SPEC-2.1

A Multidimensional Irregular Sampling Algorithm and Applications
John J Benedetto, Hui-Chuan Wu (Department of Mathematics, University of Maryland, College Park, MD 20742)

For a given spiral, a bandwidth B can be chosen and a sequence S can be constructed on the spiral with the property that all finite energy signals having bandwidth B can be reconstructed from sampled values on S. The bandwidth can be expanded as desired, and reconstruction is attained by constructing sampling sets on interleaving spirals. This solves a problem in MRI; and the algorithm can be modified to deal with irregular sampling problems in SAR. The algorithm is a consequence of our theoretical results, which in turn were inspired by seminal work on balayage in the 1960s by Beurling and Landau. Our results depend on d-dimensional Fourier frames and tiling properties of spectral synthesis sets.

SPEC-2.2

The condition number of certain matrices and applications
Paulo J.S.G. Ferreira (Universidade de Aveiro)

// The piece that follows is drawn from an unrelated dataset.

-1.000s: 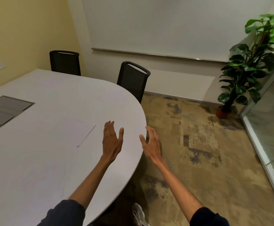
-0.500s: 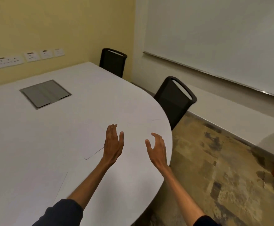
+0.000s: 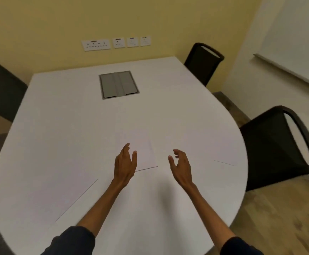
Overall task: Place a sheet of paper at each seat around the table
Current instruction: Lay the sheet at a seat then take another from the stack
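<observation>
Head view looks down on a white table [image 3: 76,126] with 3 sheets of paper lying flat on it. Both hands hover empty above the near half, fingers spread: the left hand [image 3: 125,163] overlaps the near-left corner of the center sheet [image 3: 140,148], the right hand [image 3: 180,165] is just at its 3 o'clock. Another sheet [image 3: 58,190] lies at 8 o'clock, a third [image 3: 210,148] at 3 o'clock by a black chair [image 3: 278,148]. A grey cable hatch [image 3: 118,84] sits at 12 o'clock.
</observation>
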A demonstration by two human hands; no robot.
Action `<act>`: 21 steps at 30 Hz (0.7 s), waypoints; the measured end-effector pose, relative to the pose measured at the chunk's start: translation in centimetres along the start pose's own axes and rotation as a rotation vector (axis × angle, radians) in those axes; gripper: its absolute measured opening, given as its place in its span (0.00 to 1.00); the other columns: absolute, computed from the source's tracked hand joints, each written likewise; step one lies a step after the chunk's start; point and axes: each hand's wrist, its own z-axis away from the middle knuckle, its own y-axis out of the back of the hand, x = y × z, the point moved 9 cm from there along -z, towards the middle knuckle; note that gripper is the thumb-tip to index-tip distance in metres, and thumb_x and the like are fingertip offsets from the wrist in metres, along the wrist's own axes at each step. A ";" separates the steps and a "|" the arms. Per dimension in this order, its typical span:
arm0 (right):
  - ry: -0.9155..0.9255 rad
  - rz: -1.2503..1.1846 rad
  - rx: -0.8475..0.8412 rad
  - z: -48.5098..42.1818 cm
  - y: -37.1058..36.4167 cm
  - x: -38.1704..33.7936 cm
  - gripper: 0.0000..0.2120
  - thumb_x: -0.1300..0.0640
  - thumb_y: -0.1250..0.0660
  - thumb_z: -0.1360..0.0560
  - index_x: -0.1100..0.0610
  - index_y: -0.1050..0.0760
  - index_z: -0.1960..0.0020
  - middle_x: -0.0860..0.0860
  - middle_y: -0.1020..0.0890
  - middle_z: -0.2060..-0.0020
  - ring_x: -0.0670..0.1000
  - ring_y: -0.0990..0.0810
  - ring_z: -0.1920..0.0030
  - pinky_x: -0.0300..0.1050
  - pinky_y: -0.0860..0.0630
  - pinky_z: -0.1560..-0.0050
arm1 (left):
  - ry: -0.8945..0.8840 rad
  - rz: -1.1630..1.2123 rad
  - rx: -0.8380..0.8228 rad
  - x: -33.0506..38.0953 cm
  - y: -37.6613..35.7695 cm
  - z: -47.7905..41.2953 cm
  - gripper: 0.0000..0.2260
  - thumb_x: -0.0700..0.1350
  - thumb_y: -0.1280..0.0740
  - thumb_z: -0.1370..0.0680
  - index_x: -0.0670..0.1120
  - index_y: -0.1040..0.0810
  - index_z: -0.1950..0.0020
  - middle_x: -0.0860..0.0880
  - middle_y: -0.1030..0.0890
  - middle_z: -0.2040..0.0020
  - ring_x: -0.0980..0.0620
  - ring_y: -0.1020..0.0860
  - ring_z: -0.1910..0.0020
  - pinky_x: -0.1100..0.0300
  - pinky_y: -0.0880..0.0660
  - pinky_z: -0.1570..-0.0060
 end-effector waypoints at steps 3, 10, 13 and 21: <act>-0.011 -0.029 -0.087 -3.1 -2.7 0.0 0.16 0.52 0.37 0.20 0.57 0.29 0.34 0.50 0.22 0.42 0.50 0.21 0.45 0.47 0.24 0.44 | 0.102 -0.026 0.056 -2.5 0.5 -0.2 0.21 0.49 0.41 0.17 0.43 0.34 0.26 0.46 0.27 0.30 0.46 0.27 0.32 0.49 0.31 0.32; -0.129 0.042 -0.292 -6.8 -9.9 2.1 0.15 0.54 0.39 0.20 0.56 0.28 0.35 0.52 0.18 0.47 0.53 0.20 0.48 0.46 0.26 0.47 | 0.337 -0.052 -0.013 -9.5 -1.0 -0.3 0.17 0.46 0.38 0.19 0.44 0.30 0.31 0.44 0.22 0.37 0.44 0.23 0.38 0.48 0.27 0.38; -0.195 0.088 -0.359 -7.4 -11.9 3.6 0.16 0.53 0.39 0.20 0.57 0.28 0.34 0.54 0.19 0.44 0.54 0.20 0.45 0.49 0.26 0.43 | 0.422 -0.042 -0.068 -12.1 -1.9 -1.1 0.18 0.46 0.37 0.19 0.43 0.30 0.30 0.43 0.22 0.36 0.44 0.24 0.38 0.49 0.27 0.37; -0.315 0.222 -0.433 -9.1 -16.5 7.2 0.23 0.53 0.37 0.20 0.61 0.35 0.28 0.59 0.29 0.32 0.58 0.28 0.33 0.53 0.30 0.33 | 0.569 0.003 -0.185 -17.3 -5.2 -3.9 0.23 0.46 0.36 0.20 0.40 0.34 0.26 0.41 0.28 0.30 0.43 0.28 0.31 0.51 0.32 0.31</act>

This paper addresses the problem of estimating the eigenvalues and condition numbers of matrices of the form R=r(t_i-t_j). We begin by mentioning some of the problems in which such matrices occur, and to which the results obtained in this paper may be applied. Examples of such problems include (i) approximation by sums of irregular translates (ii) the missing data problem and incomplete sampling series. Then we describe the method for estimating the eigenvalues and the condition number. Some open issues will also be discussed.

SPEC-2.3

On the estimation of the bandwidth of nonuniformly sampled signals
Thomas Strohmer (Department of Mathematics, University of California Davis)

In many applications signals can only be sampled at nonuniformly spaced points. An analyis of the properties of the underlying process often requires knowledge of the (essential) bandwidth of the signal. Therefore robust and efficient methods are needed that allow to estimate the bandwidth of a signal from nonuniform spaced, noisy samples. We present two procedures for bandwidth estimation. The first method is based on the discrete Bernstein inequality and Newton's divided differences and is computationally very efficient. The second method requires somewhat more computational effort, since it simultaneously estimates the bandwidth and provides a reconstruction of the signal. It is based on a multi-scale conjugate gradient algorithm for the solution of a nested sequence of Toeplitz systems and is particularly useful in case of noisy data. Examples from various applications demonstrate the performance of the proposed methods.

SPEC-2.4

Nonperiodic sampling and reconstruction from averages
David F Walnut (George Mason University)

In this paper, we discuss an application of sampling theory to the problem of reconstructing a function from its local averages on cubes of different sizes. This problem can be interpreted as a type of Pompeiu problem or from a signal or image processing perspective as a deconvolution problem. In both interpretations, the basic idea is to construct sets of {\em deconvolvers} which either exactly or approximately invert the convolution process. In this way, the deconvolution process involves simple linear operations on the convolution data. It is hoped that similar techniques can be used to do reconstruction from averages over other types of regions.

SPEC-2.5

The Restoration of Missing Data using Bayesian Numerical Methods
William J Fitzgerald (The Department of Engineering, Cambridge University, Cambridge, UK)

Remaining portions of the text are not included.